Everything about Nigeria’s oil sector is messy, each operation a national disgrace. It has installed capacity to produce over 2.0 million bpd and has a current OPEC quota of 1.8 mbpd but cannot meet it because the state cannot stop oil theft cartels. It is currently the 15th largest crude producer but shamelessly imports almost all its refined petroleum products needs. In 2021, it was ranked the world’s seventh largest crude exporter by Investopedia.
There is no other country, save for failed states, that would tolerate the daily loss of one fourth and more persistently for decades of its major export commodity, 90 per cent export revenue earner and over 70 per cent funder of its national budget without finding a permanent solution. Mexico, the country that is second largest victim of oil theft loses just 5,000 to 10,000bpd, and Iraq, despite its long-running civil unrest, loses even less.
Nigeria is a failing state; one that cannot overwhelm criminals within and outside the official institutions and cannot protect its national assets. All efforts to eliminate the well-entrenched syndicates have not worked.
Successive administrations since 1999 have failed to stop the theft; Tinubu should be different. Although, Ribadu said the administration was taking “actionable steps,” Tinubu is miscalculating by retaining the leadership of the opaque Nigerian National Petroleum Company Limited, and the current complicit security system and personnel.
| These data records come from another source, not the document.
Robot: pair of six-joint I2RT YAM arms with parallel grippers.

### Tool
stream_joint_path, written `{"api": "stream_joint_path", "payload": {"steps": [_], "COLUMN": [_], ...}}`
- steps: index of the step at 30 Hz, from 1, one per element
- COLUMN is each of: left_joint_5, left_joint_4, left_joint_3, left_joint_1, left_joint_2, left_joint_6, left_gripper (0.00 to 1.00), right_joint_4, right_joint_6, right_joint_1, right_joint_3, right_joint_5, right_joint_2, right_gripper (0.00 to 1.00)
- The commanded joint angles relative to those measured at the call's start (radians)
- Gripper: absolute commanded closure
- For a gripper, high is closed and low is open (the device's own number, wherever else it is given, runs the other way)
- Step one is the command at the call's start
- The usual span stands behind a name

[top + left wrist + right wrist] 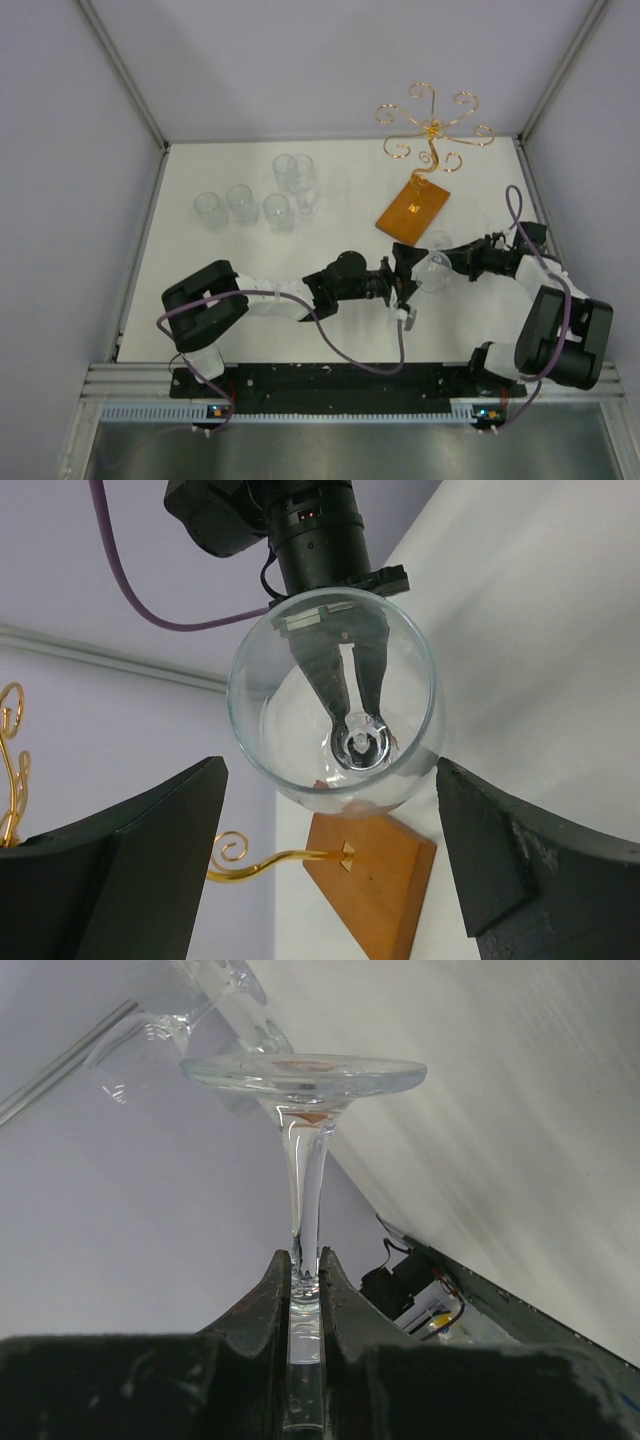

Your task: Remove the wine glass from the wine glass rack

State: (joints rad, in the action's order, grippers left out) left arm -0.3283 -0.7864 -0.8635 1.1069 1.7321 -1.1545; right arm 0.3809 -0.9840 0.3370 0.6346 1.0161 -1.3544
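Observation:
The wine glass [434, 268] hangs in the air in front of the rack, clear of its arms. My right gripper [452, 262] is shut on its stem. In the right wrist view the fingers [270, 1295] pinch the stem [306, 1185], with the flat foot [303, 1070] beyond them. My left gripper [408, 272] is open. Its black fingers [150, 865] stand on either side of the bowl [300, 780], apart from it. The wine glass rack [430, 125] is gold wire with scroll arms on an orange-brown base [413, 210], at the back right. Its base [380, 880] also shows in the left wrist view.
Several clear tumblers [242, 205] and two taller glasses [297, 180] stand at the back left of the white table [250, 270]. Grey walls close in the sides and back. A purple cable [350, 350] loops over the table's near part.

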Motion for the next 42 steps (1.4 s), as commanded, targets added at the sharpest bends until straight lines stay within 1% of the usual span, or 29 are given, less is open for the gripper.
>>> {"api": "stream_joint_path", "payload": {"steps": [1,8,15,20,24,27,32,34,36,39,40,42], "left_joint_5": [-0.051,-0.120,-0.181,-0.179,-0.160,-0.140,-0.155,-0.158,-0.152,-0.138,-0.134,-0.120], "left_joint_4": [-0.113,-0.077,0.105,0.122,0.122,0.108,0.096,0.090,0.076,0.069,0.069,0.075], "left_joint_3": [-0.069,-0.118,-0.189,-0.203,-0.227,-0.241,-0.258,-0.267,-0.272,-0.275,-0.272,-0.263], "left_joint_1": [0.021,0.050,0.062,0.062,0.064,0.062,0.062,0.061,0.059,0.051,0.048,0.039], "left_joint_2": [0.012,0.047,0.069,0.076,0.093,0.096,0.080,0.069,0.057,0.027,0.017,-0.017], "left_joint_6": [0.016,0.075,0.088,0.102,0.127,0.160,0.226,0.265,0.309,0.381,0.404,0.458], "left_gripper": [0.09,0.09,0.12,0.14,0.20,0.26,0.41,0.45,0.47,0.48,0.48,0.49], "right_joint_4": [-0.042,-0.039,-0.039,-0.030,-0.002,0.015,0.038,0.044,0.049,0.058,0.065,0.087], "right_joint_6": [-0.028,-0.028,-0.028,-0.021,0.005,0.019,0.041,0.050,0.060,0.083,0.094,0.126], "right_joint_1": [0.004,0.004,0.005,0.005,0.005,0.005,0.005,0.005,0.007,0.020,0.026,0.060], "right_joint_3": [-0.019,-0.049,-0.046,-0.058,-0.052,-0.050,-0.041,-0.030,-0.010,0.033,0.054,0.086], "right_joint_5": [0.084,0.093,0.091,0.090,0.079,0.069,0.056,0.052,0.045,0.036,0.033,0.036], "right_joint_2": [0.104,0.149,0.172,0.175,0.181,0.179,0.178,0.175,0.172,0.164,0.161,0.149], "right_gripper": [1.00,1.00,1.00,1.00,1.00,1.00,0.99,0.82,0.60,0.19,0.02,0.01]}}
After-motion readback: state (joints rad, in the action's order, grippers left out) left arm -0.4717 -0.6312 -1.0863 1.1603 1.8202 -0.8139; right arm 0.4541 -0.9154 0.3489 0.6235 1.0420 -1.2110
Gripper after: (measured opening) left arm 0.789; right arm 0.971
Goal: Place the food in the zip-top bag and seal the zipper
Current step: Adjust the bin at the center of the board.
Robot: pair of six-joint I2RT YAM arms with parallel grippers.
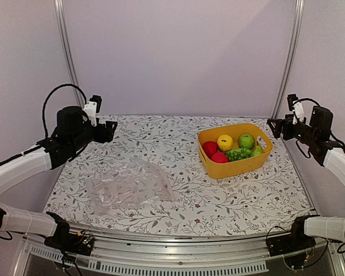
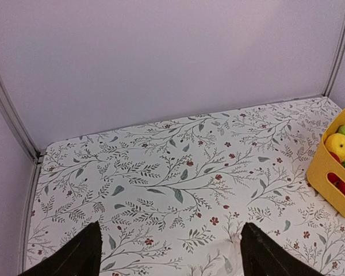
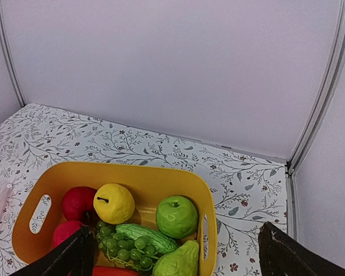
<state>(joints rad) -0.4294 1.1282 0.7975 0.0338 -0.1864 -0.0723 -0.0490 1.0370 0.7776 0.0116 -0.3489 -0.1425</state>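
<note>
The food lies in a yellow basket (image 1: 259,161) right of the table's middle: a yellow round fruit (image 1: 225,142), a green apple (image 1: 246,141), red pieces (image 1: 210,148), a grape bunch (image 1: 238,154). The right wrist view shows the yellow fruit (image 3: 113,202), the green apple (image 3: 176,216), a cucumber (image 3: 146,236), grapes (image 3: 122,248) and a pear (image 3: 178,261). The clear zip-top bag (image 1: 129,187) lies flat and crumpled at front left; its zipper cannot be made out. My left gripper (image 1: 110,131) is open, raised at far left. My right gripper (image 1: 274,127) is open, raised above the basket's right.
The table has a floral cloth (image 1: 178,138). Metal frame posts (image 1: 67,54) stand at the back corners against pale walls. The basket's edge also shows at the right of the left wrist view (image 2: 333,178).
</note>
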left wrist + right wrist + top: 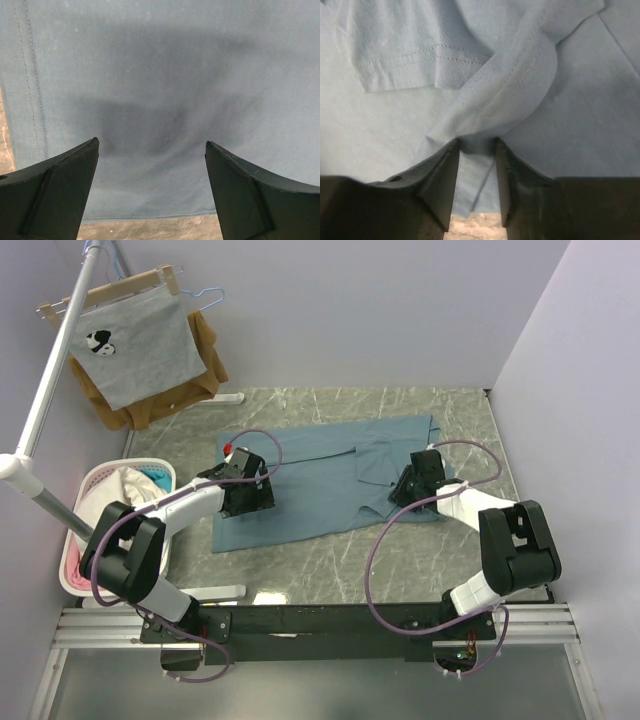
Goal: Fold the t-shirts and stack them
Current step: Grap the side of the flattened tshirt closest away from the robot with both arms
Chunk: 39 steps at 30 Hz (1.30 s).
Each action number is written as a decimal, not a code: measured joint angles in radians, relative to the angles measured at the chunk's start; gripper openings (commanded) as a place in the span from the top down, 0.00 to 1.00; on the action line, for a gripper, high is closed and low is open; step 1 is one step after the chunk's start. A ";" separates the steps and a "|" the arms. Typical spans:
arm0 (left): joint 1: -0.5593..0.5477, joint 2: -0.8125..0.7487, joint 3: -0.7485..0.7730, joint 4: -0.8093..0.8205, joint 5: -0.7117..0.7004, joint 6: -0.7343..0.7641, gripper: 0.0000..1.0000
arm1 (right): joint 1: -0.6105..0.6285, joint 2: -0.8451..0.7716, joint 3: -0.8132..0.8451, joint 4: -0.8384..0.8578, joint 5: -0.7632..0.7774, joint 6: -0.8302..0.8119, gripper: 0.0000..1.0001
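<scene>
A large dusty teal-blue t-shirt [320, 480] lies spread on the marbled table, its right part folded over into creased layers. My left gripper [245, 490] hovers low over the shirt's left part near the front hem. In the left wrist view its jaws [151, 142] stand wide open above flat cloth [165, 75] with nothing between them. My right gripper [412, 485] is down on the folded right part. In the right wrist view its fingers [476, 140] are drawn in on a raised fold of the shirt [510, 85], which puckers at the tips.
A white laundry basket [85, 490] holding more garments stands at the left, beside the left arm. A grey printed shirt [140, 350] and a brown garment [205, 350] hang on a rack at the back left; its white pole [50, 380] slants down. Walls close the back and right.
</scene>
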 measured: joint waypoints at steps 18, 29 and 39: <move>-0.016 -0.066 -0.060 -0.045 -0.022 -0.039 0.08 | 0.000 -0.258 -0.079 -0.037 0.008 -0.002 1.00; -0.154 -0.273 -0.172 -0.185 -0.101 -0.301 0.07 | 0.000 -0.262 -0.072 -0.057 -0.013 -0.032 1.00; -0.142 -0.277 -0.209 -0.296 -0.284 -0.531 0.01 | 0.000 -0.209 -0.061 -0.057 -0.075 -0.068 1.00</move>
The joint task forces, military, the Nigerian Navy forces, and Nigerian Security and Civil Defence teams, police and private security firms run by ex-militants are compromised and have been unable to halt the massive leakage.
Tinubu will also fail without effecting sweeping changes in the leadership of the NNPC, the Nigeria Upstream Petroleum Regulatory Commission, and the Nigeria Midstream and Downstream Petroleum Regulatory Authority. These agencies require surgical operations, forensic and law enforcement probes.
The entire personnel of the military and other security agencies, especially the Navy, engaged in security anti-oil activities in the Niger Delta, should be disbanded and posted away from there, and new personnel deployed there.
The country is broke. Tinubu’s promise to stop borrowing to service debts and spending of 90 per cent of all revenue on repayments may not be achieved unless oil theft is stopped. In October 2022, the then Minister of State for Petroleum, Timipre Sylva, said Nigeria lost 700,000 barrels daily to oil thieves; the NNPC also stated in September 2022 that it lost $700 million every month to oil theft. NEITI added that Nigeria lost 619.7million barrels, valued at N16.3 trillion, to crude oil theft from 2005 to 2021.
Research portal, Dataphyte, revealed that the NNPC spent N136 billion on security, repairs, and maintenance of vandalised infrastructure.
Yet, crude oil and gas still provide 70 per cent of Nigeria’s budget revenues and 95 per cent of foreign exchange earnings.
Like Saudi Aramco and Norway’s Equinor, crude oil leakages should be combated with various technologies like leak-detection sensors, acoustic sensors, fibre optic sensing, satellite surveillance, pressure drop analysis, and corrosive monitoring.
Nigeria is bleeding towards terminal financial distress; Tinubu should act today to stop the deadly flow.